--- Dataset excerpt Enclosed Below ---
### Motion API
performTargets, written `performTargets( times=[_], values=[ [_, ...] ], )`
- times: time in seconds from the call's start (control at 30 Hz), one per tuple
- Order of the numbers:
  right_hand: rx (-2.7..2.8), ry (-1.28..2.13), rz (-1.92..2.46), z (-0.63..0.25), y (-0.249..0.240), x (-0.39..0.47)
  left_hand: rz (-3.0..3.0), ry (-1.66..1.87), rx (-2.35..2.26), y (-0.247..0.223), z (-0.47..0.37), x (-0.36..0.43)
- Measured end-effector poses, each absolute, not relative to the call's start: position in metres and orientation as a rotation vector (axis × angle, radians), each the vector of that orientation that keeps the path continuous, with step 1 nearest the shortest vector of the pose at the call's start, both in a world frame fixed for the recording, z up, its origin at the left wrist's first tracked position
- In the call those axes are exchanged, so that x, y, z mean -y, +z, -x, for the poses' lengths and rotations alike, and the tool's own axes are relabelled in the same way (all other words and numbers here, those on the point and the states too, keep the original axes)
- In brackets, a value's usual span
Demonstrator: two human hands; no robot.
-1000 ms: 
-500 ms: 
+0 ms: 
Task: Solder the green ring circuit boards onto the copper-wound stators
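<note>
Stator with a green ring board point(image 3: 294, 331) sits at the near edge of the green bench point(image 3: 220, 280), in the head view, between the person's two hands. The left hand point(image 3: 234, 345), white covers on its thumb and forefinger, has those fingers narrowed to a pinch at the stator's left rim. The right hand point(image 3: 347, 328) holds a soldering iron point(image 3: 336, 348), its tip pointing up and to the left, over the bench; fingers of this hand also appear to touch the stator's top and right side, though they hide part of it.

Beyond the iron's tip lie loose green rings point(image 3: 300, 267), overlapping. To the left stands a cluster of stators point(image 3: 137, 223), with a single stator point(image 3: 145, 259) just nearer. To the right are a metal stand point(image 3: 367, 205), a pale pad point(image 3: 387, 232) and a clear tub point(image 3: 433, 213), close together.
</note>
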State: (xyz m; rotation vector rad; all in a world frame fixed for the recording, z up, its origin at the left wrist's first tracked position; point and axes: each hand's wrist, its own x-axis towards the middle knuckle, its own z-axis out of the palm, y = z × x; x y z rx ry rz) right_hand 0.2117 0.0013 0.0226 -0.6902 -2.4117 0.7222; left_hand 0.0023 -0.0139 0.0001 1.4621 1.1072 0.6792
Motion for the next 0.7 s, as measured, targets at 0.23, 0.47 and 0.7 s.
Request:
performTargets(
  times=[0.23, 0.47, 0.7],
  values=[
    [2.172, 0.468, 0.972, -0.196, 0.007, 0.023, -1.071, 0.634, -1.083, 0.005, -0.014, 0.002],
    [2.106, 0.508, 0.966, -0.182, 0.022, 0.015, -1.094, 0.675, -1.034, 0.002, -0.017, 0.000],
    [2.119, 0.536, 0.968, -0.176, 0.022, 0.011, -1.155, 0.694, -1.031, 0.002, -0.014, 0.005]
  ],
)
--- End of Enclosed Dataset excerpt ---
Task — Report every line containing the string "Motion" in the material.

Solution to this problem —
### Motion API
Motion for the next 0.7 s, as measured, targets at 0.23, 0.47 and 0.7 s.

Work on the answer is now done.